**INSTRUCTIONS FOR THE TASK:** Leave out every picture and set down, exactly, the lines below from the one holding "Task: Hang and" up to and including the one holding "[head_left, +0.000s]".

**DATA SECTION:**
::::

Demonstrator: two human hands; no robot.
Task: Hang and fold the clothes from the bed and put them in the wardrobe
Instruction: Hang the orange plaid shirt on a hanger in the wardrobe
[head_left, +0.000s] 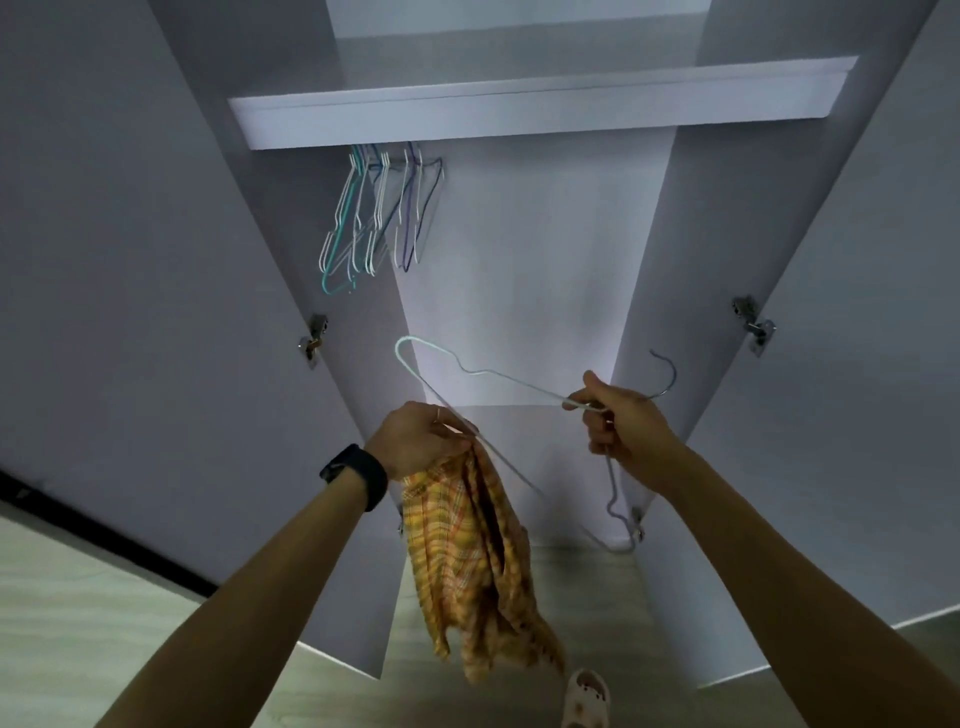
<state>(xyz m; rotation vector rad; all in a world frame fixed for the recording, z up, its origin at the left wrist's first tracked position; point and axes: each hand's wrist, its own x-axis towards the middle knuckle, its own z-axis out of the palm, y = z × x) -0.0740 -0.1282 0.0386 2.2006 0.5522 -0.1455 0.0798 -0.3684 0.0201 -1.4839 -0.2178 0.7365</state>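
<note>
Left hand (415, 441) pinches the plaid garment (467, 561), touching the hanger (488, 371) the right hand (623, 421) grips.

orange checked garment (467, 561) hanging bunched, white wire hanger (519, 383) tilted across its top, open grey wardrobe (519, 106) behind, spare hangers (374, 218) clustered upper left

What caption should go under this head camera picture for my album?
Left hand holds a yellow checked garment while the right hand grips a wire hanger before the open wardrobe.

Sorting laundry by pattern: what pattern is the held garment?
The garment is orange-yellow plaid; head view.
</note>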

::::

**SOLUTION TO THIS EXERCISE:**
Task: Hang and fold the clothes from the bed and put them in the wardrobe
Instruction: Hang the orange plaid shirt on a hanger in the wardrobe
[head_left, +0.000s] 

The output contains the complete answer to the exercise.